A small eternity later, descending from the altitude of the trip, they got ready to leave the lay-by. However, they still did not know where to go. He was standing by the passenger door, she by the driver’s door as they talked across the roof of the car.
‘Where did you come from?’ he asked, attempting to reverse the logic. ‘Per
haps you need to go back to your starting point in order to know where you want to go?’

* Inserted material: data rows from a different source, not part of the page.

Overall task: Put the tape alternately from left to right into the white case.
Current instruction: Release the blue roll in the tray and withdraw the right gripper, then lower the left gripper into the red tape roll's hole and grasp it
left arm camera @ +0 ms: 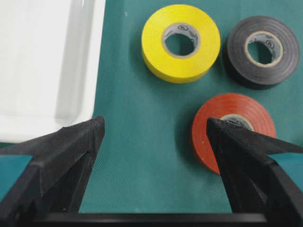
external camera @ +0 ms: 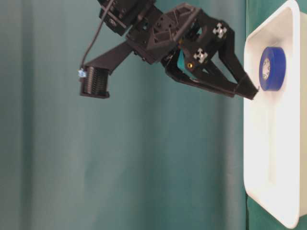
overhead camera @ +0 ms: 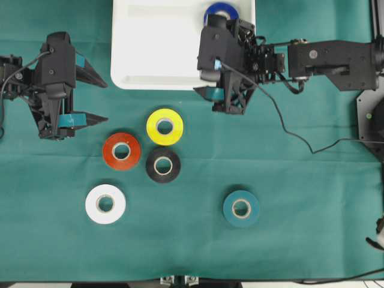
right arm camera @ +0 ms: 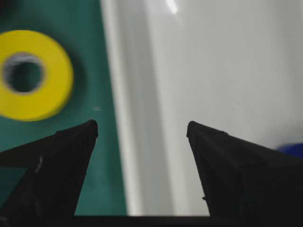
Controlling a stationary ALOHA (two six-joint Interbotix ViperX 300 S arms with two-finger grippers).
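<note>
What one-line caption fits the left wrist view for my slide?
Open black fingers frame green cloth beside round yellow, black and red tape rolls, white plastic case at left.

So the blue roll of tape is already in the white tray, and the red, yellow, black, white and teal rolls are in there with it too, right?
Not quite. Only the blue roll lies in the white tray. The overhead view shows the red, yellow, black, white and teal rolls all on the green cloth in front of the tray.
</note>
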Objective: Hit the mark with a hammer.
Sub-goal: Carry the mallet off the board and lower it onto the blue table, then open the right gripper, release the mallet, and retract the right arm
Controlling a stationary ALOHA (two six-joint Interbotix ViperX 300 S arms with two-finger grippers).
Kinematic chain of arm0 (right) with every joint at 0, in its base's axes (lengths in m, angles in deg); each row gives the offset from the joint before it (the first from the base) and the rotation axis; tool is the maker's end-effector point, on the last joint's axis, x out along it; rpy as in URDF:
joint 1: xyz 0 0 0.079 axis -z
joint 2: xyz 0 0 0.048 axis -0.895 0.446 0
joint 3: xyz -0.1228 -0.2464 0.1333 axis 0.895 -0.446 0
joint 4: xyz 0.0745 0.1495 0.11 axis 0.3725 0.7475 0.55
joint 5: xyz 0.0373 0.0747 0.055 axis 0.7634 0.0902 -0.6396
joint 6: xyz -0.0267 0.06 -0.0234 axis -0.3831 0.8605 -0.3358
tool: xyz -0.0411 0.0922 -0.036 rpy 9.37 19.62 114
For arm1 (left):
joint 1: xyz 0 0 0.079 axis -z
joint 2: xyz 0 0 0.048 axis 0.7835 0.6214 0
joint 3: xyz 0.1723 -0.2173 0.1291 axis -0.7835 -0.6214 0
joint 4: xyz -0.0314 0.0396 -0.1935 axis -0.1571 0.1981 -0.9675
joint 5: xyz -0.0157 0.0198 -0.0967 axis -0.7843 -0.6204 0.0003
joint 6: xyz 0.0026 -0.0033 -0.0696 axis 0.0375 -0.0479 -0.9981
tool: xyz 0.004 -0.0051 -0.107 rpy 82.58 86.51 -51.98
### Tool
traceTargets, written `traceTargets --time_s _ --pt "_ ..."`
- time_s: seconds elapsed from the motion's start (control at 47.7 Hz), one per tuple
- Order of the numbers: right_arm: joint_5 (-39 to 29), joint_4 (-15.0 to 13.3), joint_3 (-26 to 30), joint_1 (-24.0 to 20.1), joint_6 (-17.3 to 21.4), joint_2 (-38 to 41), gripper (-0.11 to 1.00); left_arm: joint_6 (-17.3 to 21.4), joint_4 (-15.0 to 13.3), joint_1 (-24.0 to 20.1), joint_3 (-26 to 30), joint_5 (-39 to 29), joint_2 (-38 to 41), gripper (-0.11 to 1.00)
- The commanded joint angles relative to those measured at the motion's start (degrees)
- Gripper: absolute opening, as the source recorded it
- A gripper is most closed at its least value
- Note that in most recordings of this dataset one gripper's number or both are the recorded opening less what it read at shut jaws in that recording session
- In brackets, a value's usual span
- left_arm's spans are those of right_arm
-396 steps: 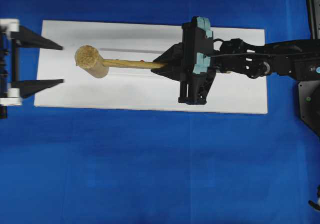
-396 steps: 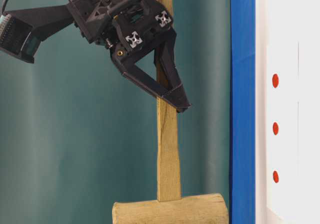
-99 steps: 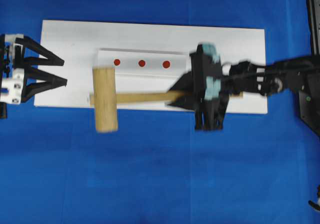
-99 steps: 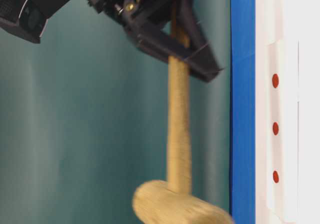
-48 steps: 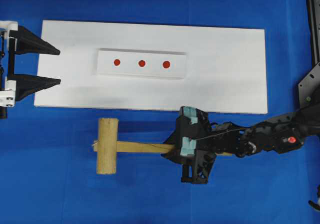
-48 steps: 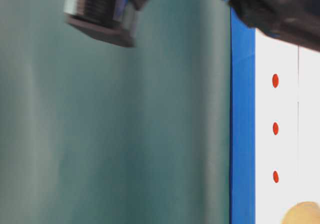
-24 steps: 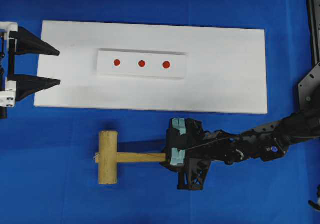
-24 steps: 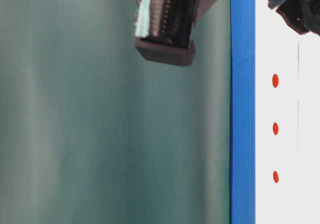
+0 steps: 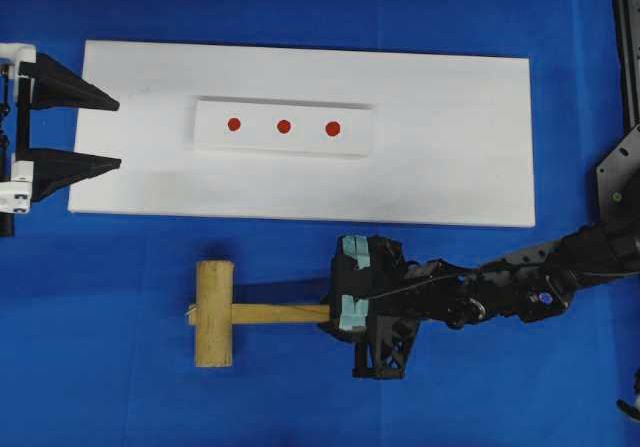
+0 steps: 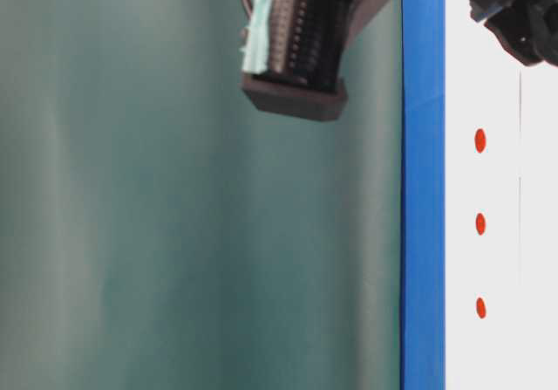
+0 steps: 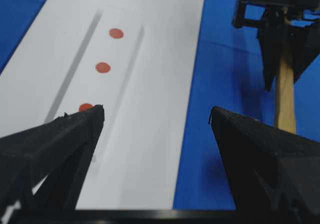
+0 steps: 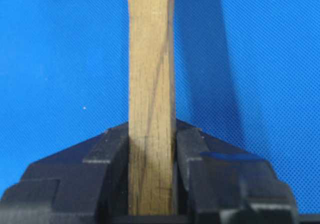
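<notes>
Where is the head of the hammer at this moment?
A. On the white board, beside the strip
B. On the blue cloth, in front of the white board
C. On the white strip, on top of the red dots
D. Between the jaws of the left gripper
B: in the overhead view the hammer is over the blue cloth, clear of the white board, its handle clamped in the right gripper.

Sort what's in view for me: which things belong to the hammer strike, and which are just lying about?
Belongs to the job:
- hammer, on the blue cloth
- right gripper, shut on its handle
- mark, largest red dot on the white strip

Not part of the job:
- two smaller red dots
- white board
- blue cloth
- left gripper, open, holding nothing
</notes>
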State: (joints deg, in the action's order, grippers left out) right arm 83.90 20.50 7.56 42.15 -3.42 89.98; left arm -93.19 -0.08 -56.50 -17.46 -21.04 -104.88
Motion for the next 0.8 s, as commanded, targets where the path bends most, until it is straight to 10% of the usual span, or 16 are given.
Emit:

‘That’s a bit feeble, don’t you think? Surely all you’ll learn is where you wanted to go at that time. Besides ‘my starting point’, where is that? When I got out of bed this morning? The hospital where I was born? The country my ancestors came from? And which ancestors? The apes?’
Jimmy’s only response to this cascade of questions was a defensive half-grunt. Then he had an idea. ‘Let me drive.’
‘You want to drive? With one arm?’
‘I only need one hand for steering.’
‘How about changing gears? It’s a stick-shift.’
‘I’ll need your help there. I’ll let you know when I put down the clutch.’
‘Okay.’
They walked around the car, and at the tip of the bonnet, where more luxurious models display an insignia, their elbows brushed against each other. They got in. He adjusted the seat and the mirrors, put down the clutch and reached over with his left arm to turn the key in the ignition. She put the car into first gear. He turned his attention to the area delineated by the windows and mirrors and started driving.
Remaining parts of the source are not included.